Prompt =>
Whenever the word "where" occurs in a line of the material below, that line is counted. Report only the count.

Data provided =>
----

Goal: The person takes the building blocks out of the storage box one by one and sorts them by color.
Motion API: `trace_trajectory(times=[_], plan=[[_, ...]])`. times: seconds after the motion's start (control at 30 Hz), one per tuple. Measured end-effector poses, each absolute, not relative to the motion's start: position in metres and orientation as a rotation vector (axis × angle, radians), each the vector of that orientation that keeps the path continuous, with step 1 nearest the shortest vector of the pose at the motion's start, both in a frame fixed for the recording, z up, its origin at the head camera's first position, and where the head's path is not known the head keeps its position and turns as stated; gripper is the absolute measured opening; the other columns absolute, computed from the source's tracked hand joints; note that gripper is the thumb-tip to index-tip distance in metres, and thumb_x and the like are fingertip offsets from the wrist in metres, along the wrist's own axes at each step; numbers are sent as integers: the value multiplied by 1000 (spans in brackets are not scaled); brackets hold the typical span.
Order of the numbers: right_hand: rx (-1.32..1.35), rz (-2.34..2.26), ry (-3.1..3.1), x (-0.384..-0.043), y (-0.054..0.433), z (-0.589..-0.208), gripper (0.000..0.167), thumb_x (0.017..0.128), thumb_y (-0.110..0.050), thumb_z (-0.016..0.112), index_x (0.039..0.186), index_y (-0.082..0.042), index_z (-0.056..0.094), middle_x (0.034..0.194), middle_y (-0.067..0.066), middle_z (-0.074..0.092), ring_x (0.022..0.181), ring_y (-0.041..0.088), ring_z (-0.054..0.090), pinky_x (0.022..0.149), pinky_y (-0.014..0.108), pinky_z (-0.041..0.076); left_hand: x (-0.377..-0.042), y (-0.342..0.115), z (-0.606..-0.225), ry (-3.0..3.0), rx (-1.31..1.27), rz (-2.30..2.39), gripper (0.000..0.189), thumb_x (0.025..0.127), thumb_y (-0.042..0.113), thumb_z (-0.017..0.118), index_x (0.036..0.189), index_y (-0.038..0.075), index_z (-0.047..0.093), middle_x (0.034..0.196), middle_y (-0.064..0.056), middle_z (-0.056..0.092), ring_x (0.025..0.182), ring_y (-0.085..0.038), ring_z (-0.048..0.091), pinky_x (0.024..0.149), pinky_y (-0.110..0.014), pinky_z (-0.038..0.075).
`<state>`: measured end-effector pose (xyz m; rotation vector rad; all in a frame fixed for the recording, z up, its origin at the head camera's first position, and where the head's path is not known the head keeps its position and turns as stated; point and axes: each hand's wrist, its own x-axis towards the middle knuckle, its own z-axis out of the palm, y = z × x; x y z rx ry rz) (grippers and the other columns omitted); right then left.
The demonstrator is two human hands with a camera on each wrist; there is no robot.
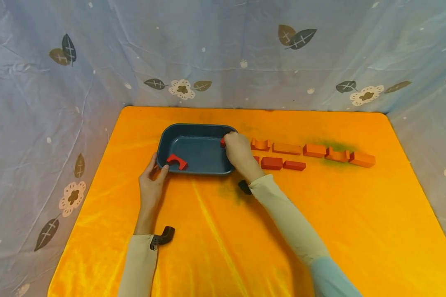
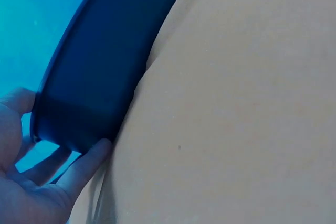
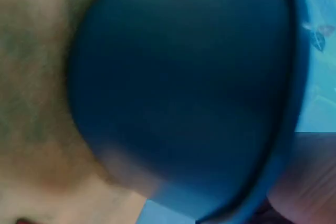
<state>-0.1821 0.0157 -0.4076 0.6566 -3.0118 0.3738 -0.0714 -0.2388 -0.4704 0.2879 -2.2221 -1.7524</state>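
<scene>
A dark blue-grey tray (image 1: 197,172) stands on the yellow cloth, toward the back left. My left hand (image 1: 151,183) holds its near left corner; in the left wrist view the thumb is at the rim and another fingertip (image 2: 100,148) is low on the outer wall. Inside that corner lies a red arch block (image 1: 177,162). At the tray's right end, my right hand (image 1: 239,150) pinches a red block (image 1: 222,142), its shape mostly hidden by the fingers. The right wrist view shows the tray's outer wall (image 3: 184,87), blurred.
To the right, several orange blocks form a row, including an arch-cut block (image 1: 260,145) and a long block (image 1: 287,149). Nearer me is a row of red blocks (image 1: 271,163), partly behind the right hand. Grey patterned fabric (image 1: 226,53) walls the cloth-covered table (image 1: 357,214).
</scene>
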Motion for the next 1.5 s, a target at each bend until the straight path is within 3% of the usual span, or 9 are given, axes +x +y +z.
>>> trace_trajectory(times=[0.13, 0.33, 0.5, 0.77, 1.0, 1.2, 1.4, 1.5], plan=[[631, 318, -3056, -185, 9, -411, 10, 91, 0, 65, 84, -2, 72, 88, 15, 72, 77, 31, 67, 71, 40, 60, -70, -235, -463, -2222, 287, -1782, 58, 95, 13, 65, 148, 8, 42, 152, -3, 42, 136, -23, 43, 113, -38, 36], [623, 320, -3047, -190, 6, -422, 7, 90, -1, 66, 94, -1, 72, 91, 16, 68, 84, 30, 66, 77, 40, 59, -63, -227, -440, -2241, 275, -1789, 58, 96, 7, 63, 148, -1, 39, 152, -14, 39, 136, -32, 42, 113, -47, 35], [657, 548, -2987, -191, 7, -429, 11, 86, -3, 70, 96, -2, 73, 93, 14, 66, 85, 28, 62, 77, 39, 58, -61, -227, -435, -2244, 279, -1784, 57, 95, 6, 63, 147, -3, 39, 152, -13, 41, 135, -29, 44, 113, -45, 35], [735, 1132, -2854, -186, 19, -429, 14, 86, -8, 74, 99, -3, 74, 106, 11, 62, 86, 23, 61, 80, 30, 56, -62, -226, -435, -2236, 295, -1798, 57, 95, 5, 62, 147, -3, 39, 152, -14, 40, 137, -30, 41, 114, -45, 34], [745, 1529, -2734, -177, 34, -413, 15, 88, -7, 72, 101, -2, 73, 115, 10, 60, 99, 24, 60, 93, 35, 55, -62, -225, -433, -2260, 301, -1756, 56, 96, 6, 62, 147, -2, 40, 151, -15, 41, 138, -29, 41, 115, -44, 32], [752, 1590, -2722, -170, 57, -399, 18, 88, -6, 72, 105, 0, 72, 120, 11, 59, 103, 26, 61, 96, 42, 54, -65, -227, -443, -2231, 281, -1786, 57, 95, 6, 63, 147, -1, 40, 151, -15, 40, 138, -32, 40, 115, -46, 32], [728, 1528, -2790, -164, 94, -388, 17, 88, -8, 72, 105, -3, 73, 120, 9, 60, 111, 27, 56, 96, 46, 52, -72, -236, -468, -2238, 312, -1747, 59, 95, 15, 66, 148, 11, 43, 151, -4, 43, 136, -23, 44, 113, -37, 36], [701, 1522, -2802, -161, 118, -385, 18, 88, -6, 72, 106, -2, 73, 120, 10, 59, 111, 29, 57, 96, 48, 52, -73, -237, -471, -2242, 317, -1724, 60, 94, 18, 67, 149, 11, 43, 150, -3, 44, 134, -23, 46, 112, -35, 38]])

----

Result of the task =>
2